L’homme faillit trébucher sur une racine couverte de neige, il jura d’un « merde ! » retentissant, mais se stabilisa avant la chute. Il percuta alors : si Jedefray disait vrai, il emmènerait bientôt Cole ici. Le souffle de Sven se coupa net : il réaliserait un premier rêve. Amener le gamin à l’extérieur, parcourir la grande ville… puis Sven le conduirait à la maison où ils reprendraient leur quotidien en main. Enfin... Si le prisonnier ne détalait pas comme un lapin une fois la porte du labo grande ouverte. Cette vision d'un futur meilleur lui ficha le tournis.

Il baissa la tête, une de ses paumes plaquée contre un tronc d’arbre où purulait une tumeur boursouflée. Un trou près des racines lui indiqua la présence de petit gibier dans les parages. La vie poursuivait son cours tandis qu’on avait mis sur pause celle du gamin depuis tant d’années. Au point où il n’avait plus l’air d’un gamin, d’ailleurs. Sauf en ce qui concernait son degré de maturité, peut-être. « Bientôt », pensa-t-il, « bientôt, on rattrapera le temps perdu. » Sven reprit sa route, rasséréné. Lambda l’attendait un peu plus loin, les oreilles et la queue dressées : il se demandait pourquoi l’homme ne le suivait plus.

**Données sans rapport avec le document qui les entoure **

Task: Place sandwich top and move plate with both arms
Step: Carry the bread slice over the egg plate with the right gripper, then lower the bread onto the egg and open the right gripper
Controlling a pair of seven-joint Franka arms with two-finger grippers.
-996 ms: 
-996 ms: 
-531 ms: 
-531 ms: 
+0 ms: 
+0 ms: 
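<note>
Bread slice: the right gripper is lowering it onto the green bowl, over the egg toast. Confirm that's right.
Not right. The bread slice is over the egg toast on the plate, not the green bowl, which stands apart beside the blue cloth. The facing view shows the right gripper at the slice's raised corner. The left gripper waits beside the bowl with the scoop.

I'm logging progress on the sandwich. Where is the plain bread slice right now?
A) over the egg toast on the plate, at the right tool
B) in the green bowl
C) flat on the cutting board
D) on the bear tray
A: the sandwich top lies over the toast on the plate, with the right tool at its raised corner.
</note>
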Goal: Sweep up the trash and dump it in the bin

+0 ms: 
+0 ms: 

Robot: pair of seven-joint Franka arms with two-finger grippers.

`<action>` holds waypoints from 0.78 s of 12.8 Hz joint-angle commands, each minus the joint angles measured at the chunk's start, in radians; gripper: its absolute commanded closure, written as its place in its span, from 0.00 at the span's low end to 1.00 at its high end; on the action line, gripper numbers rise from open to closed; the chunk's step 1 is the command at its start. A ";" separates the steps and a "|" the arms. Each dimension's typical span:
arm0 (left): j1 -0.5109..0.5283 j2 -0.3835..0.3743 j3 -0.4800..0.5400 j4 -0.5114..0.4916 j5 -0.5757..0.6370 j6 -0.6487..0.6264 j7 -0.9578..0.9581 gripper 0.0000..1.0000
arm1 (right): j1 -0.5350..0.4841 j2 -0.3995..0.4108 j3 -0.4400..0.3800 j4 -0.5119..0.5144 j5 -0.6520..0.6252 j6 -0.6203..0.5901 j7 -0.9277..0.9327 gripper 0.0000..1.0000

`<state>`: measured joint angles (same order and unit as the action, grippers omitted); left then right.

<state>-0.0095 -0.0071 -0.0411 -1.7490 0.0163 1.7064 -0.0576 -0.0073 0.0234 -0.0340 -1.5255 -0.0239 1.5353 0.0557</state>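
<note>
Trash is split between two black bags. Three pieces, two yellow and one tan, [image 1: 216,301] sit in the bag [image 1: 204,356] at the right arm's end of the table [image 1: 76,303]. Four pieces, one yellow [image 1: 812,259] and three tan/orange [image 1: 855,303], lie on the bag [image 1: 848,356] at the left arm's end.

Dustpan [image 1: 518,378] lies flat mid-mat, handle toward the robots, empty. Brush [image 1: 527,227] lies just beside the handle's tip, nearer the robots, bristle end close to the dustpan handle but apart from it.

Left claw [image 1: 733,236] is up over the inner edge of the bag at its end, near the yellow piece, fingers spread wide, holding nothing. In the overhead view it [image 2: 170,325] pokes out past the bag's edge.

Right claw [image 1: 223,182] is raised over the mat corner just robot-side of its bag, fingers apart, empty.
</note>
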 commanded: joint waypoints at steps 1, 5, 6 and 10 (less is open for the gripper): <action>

Lambda marcha aux côtés de Sven quand celui-ci l’eut rejoint et eut clipsé la laisse dans l’anneau du collier. Ensemble, ils remontèrent la petite pente qui les mena à la cour arrière et au parking souterrain. Sven ouvrit les portières de son véhicule, une berline noire aussi vieille que la maladie de Cole. Tant que cette antiquité roulait, il n’avait pas le cœur de s’en séparer. Il ramassa un sachet sur la banquette du siège passager : des viennoiseries de la boulangerie Toison d’or, la meilleure de Monroe. Cole en raffolait. Quand il daignait manger. Il verrouilla sa voiture, puis ouvrit la porte que Lambda grattait de la patte. L’odeur de javel leur imprégna les narines. Le chien éternua, Sven grimaça. Tous les deux prirent leur courage à deux mains, à quatre pattes, et furent avalés par la gueule béante qui menait à leur enfer quotidien.